- _Task description_
Return, from the material below, each line in which the word "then" is present.

- _Supplied records_
------------------------------

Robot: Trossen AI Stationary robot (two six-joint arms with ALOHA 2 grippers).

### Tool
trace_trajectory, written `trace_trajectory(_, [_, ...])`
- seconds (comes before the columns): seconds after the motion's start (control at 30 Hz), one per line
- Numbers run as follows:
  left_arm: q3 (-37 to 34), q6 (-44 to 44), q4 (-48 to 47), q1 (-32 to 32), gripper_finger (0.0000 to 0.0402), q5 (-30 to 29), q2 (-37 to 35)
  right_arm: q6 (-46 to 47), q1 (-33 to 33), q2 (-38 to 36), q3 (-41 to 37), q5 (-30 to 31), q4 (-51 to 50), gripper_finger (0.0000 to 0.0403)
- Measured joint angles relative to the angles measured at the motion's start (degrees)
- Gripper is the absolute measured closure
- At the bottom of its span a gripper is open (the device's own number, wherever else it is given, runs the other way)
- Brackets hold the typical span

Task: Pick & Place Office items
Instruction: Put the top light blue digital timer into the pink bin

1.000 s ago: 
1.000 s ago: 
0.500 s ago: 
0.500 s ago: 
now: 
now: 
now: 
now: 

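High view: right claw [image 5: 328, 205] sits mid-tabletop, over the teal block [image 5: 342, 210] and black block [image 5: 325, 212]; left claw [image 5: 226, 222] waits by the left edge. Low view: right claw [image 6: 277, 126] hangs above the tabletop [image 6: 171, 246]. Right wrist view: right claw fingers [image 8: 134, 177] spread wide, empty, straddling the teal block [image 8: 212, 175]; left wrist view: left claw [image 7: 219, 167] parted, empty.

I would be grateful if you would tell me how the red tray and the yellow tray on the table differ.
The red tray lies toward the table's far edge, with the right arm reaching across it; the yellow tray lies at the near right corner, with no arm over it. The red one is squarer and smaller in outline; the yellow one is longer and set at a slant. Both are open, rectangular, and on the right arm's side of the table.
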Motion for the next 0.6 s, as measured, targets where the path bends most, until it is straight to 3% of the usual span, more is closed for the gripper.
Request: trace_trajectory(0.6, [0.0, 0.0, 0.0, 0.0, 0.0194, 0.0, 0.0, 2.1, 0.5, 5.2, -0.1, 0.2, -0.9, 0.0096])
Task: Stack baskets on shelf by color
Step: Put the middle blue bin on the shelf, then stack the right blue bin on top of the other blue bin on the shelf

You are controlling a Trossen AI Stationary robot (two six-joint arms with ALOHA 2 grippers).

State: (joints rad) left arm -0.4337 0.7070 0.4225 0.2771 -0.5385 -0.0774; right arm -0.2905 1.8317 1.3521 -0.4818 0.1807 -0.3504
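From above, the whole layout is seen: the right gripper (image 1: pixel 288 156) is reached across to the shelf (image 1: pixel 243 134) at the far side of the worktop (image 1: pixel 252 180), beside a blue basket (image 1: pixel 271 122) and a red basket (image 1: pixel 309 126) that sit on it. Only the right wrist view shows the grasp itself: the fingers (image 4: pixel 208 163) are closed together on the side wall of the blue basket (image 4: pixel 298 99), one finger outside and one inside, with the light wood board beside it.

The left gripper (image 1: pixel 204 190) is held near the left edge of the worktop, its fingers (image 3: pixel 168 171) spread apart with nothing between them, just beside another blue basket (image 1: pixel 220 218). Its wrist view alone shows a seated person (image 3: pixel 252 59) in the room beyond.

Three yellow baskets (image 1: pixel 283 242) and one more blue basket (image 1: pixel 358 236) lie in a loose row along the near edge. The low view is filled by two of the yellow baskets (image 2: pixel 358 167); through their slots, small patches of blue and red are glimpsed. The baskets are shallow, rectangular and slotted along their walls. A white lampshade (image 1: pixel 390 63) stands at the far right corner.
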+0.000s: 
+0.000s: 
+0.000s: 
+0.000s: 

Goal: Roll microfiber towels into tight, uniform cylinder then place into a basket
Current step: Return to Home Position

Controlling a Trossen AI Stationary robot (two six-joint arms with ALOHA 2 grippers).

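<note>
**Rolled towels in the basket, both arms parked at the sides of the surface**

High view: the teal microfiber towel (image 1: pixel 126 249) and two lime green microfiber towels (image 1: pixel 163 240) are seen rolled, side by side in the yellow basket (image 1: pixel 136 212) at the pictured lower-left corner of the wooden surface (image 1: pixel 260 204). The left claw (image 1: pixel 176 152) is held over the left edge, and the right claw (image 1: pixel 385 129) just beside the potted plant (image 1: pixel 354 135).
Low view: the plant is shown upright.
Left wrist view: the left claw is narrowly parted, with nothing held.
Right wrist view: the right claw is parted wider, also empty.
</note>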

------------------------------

- _Response to this task_
Step: Put the middle blue bin on the shelf, then stack the right blue bin on top of the other blue bin on the shelf
Goal: Roll microfiber towels into tight, uniform cylinder then place into a basket

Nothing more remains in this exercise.